Only the lines from the one with "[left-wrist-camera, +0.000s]" to the end of the data below should be returned, each exactly as it stands.

Records from a dataset

————

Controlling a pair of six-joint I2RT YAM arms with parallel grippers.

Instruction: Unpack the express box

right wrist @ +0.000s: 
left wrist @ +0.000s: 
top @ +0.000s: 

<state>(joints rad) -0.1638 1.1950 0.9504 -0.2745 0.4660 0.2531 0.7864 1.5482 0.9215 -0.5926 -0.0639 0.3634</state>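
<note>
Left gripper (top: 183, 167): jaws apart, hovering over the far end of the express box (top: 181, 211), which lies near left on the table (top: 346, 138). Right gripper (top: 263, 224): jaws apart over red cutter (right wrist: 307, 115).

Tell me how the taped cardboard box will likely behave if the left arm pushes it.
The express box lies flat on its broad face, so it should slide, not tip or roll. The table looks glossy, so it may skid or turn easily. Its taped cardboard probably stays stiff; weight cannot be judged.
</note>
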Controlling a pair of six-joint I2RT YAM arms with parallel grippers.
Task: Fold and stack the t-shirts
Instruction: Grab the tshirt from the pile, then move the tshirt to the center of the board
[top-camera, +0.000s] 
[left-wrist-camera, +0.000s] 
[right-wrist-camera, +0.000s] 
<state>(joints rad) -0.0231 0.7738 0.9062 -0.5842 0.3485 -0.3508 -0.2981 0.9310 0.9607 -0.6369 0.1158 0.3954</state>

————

* SOLUTION TO THIS TASK:
[left-wrist-camera, +0.000s] 
[right-wrist-camera, +0.000s] 
<state>(joints rad) -0.0231 0.7738 0.9062 -0.5842 0.3485 -0.3508 -0.2981 0.9310 0.9607 -0.6369 0.1158 0.3954</state>

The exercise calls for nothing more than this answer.